Diagnosis:
Incontinentia Pigmenti
• Incontinentia pigmenti is a genodermatosis that is transmitted in an X-linked pattern. It affects the skin in four stages, which can overlap in presentation. These four stages include the vesiculobullous stage, the verrucous stage, the hyperpigmented stage, and the hypopigmented or atrophic stage. The first three stages usually appear during the first 6 months of life.
• The lesions of incontinentia pigmenti are usually arranged along Blaschko lines and are found on the torso and extremities.
• The vesiculobullous stage is histologically characterized by eosinophilic spongiosis and occasional dyskeratotic keratinocytes. Eosinophils are also seen in the dermis. The verrucous stage is characterized by epidermal hyperplasia, papillomatosis, hyperkeratosis, and many dyskeratotic keratinocytes.
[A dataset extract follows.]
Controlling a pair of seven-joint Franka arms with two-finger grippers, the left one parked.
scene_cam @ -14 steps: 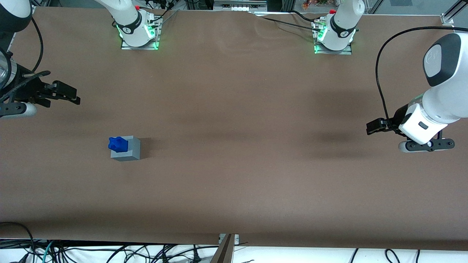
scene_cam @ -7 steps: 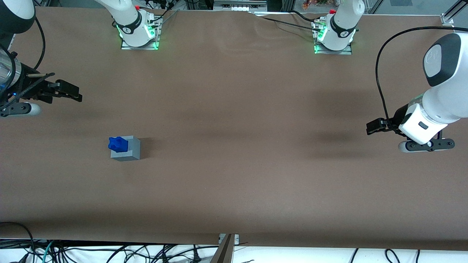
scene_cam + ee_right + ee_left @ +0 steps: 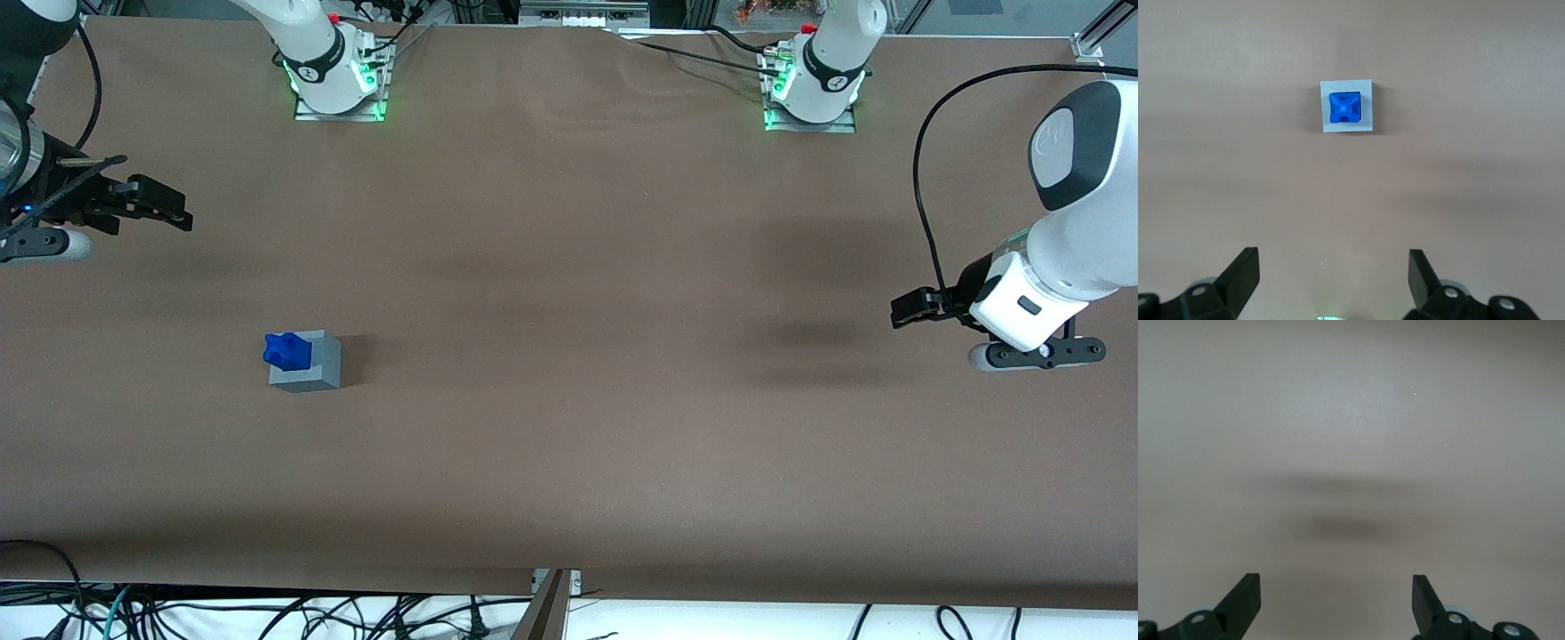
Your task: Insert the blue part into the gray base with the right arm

The hyperpigmented stage shows prominent pigment incontinence. In the hypopigmented or atrophic stage, there is epidermal atrophy and decreased melanin in the basal layer, apoptotic bodies in the epidermis or papillary dermis, and absence of the pilosebaceous units and eccrine glands.
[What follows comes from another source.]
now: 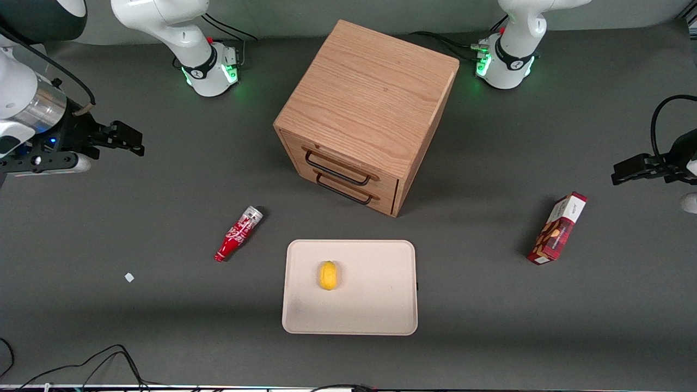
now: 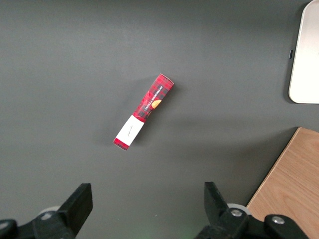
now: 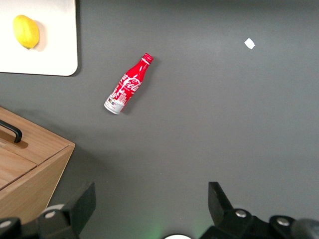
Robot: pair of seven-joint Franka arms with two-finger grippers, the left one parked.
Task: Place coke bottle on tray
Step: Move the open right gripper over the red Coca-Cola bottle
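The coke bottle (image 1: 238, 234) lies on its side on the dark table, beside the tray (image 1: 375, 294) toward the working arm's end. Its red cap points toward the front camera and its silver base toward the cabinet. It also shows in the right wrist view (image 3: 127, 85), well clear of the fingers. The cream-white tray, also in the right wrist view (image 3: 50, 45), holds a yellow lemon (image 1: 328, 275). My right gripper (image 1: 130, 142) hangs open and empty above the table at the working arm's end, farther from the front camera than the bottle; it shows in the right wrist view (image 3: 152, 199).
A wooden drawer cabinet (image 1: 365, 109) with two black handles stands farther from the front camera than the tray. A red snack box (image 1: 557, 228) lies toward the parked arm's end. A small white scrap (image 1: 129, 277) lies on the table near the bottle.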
• Incontinentia pigmenti also can affect the central nervous system (seizures, mental retardation, spasticity, encephalopathy), teeth (conical or peg teeth, missing teeth, small teeth), and eyes (retinal vascular abnormalities, cataracts, uveitis). The nails and hair (alopecia) also can be affected.
• Incontinentia pigmenti is caused by a mutation in the gene for nuclear factor κB (NF-κB) essential modulator, which prevents tumor necrosis factor-α–induced apoptosis.
• Overall, most cases of incontinentia pigmenti are seen in females because the defect in NF-κB essential modulator is lethal to genetically normal males (XY genetic background). Rare cases have been described in males associated with Klinefelter syndrome (XXY genetic background) or related to somatic mosaicism and a postzygotic NF-κB essential modulator mutation.